Thank you for bringing this issue to our attention. I apologize for any confusion this may have caused. I believe I can help clarify the problem you're encountering.

The error you're seeing is likely due to how you're passing the data into the ggpicrust2 function. I notice that you've already read the data using read_delim before calling ggpicrust2. In this case, you should use the data parameter instead of the file parameter.

Here's how you can modify your code:

# Your existing code to read the file
KO_abundance_file <- read_delim("pred_metagenome_unstrat.tsv", delim = "\t", escape_double = FALSE, trim_ws = TRUE)
metadata <- read_delim("Metadata.txt", delim = "\t", escape_double = FALSE, trim_ws = TRUE)

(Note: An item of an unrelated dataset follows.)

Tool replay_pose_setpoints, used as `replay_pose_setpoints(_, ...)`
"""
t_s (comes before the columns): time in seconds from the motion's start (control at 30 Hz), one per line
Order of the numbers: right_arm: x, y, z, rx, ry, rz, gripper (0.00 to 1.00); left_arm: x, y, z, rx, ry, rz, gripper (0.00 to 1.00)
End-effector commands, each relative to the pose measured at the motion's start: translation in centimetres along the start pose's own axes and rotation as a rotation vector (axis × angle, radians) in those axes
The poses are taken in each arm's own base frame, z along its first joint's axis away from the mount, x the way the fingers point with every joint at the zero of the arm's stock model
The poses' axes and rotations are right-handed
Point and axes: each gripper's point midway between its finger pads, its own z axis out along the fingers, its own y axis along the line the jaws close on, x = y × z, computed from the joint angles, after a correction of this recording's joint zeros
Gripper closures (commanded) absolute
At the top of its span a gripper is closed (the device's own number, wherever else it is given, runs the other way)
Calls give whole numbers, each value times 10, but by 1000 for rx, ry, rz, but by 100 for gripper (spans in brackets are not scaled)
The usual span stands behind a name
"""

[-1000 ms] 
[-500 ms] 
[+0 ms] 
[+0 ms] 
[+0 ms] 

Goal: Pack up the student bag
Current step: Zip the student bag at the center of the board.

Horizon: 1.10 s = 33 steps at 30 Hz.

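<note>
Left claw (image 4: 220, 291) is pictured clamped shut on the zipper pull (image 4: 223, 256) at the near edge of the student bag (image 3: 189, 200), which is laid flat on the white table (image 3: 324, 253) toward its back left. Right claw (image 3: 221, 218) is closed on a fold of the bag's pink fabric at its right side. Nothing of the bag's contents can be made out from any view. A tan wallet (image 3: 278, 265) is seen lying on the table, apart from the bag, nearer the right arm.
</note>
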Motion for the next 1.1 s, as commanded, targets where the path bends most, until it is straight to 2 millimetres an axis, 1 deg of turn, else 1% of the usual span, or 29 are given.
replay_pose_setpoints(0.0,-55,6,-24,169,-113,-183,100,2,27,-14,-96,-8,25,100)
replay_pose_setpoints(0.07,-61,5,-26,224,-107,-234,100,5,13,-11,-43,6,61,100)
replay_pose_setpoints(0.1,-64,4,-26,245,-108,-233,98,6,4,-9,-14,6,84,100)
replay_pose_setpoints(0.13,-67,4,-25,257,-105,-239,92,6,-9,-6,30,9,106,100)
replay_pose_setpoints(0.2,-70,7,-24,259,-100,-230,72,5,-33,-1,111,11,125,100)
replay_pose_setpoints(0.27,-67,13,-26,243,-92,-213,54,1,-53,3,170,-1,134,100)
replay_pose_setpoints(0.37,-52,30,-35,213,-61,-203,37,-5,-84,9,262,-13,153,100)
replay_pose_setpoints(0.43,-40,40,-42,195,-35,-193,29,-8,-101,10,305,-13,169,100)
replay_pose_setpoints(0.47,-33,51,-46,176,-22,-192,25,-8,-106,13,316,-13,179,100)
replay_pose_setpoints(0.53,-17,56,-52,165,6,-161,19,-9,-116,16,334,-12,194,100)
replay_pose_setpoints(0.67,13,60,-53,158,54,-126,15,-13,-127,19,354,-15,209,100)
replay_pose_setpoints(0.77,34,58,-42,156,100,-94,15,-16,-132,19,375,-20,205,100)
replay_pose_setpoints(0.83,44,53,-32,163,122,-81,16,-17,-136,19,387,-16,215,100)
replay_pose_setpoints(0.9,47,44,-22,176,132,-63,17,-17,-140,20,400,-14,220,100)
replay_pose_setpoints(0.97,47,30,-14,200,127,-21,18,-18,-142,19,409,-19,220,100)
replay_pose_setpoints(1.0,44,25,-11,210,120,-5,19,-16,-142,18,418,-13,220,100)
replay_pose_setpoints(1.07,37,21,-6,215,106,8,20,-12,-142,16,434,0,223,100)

# Modified ggpicrust2 call
KO_results_file_input <- ggpicrust2(data = KO_abundance_file, metadata = metadata, group = "Treatment", pathway = "KO", daa_method = "ALDEx2", ko_to_kegg = TRUE, p.adjust = "fdr", order = "pathway_class", p_values_bar = TRUE, x_lab = "pathway_name")

The key change here is replacing file = KO_abundance_file with data = KO_abundance_file. The file parameter is used when you want ggpicrust2 to read the file directly, while the data parameter is used when you're passing an already-read data frame.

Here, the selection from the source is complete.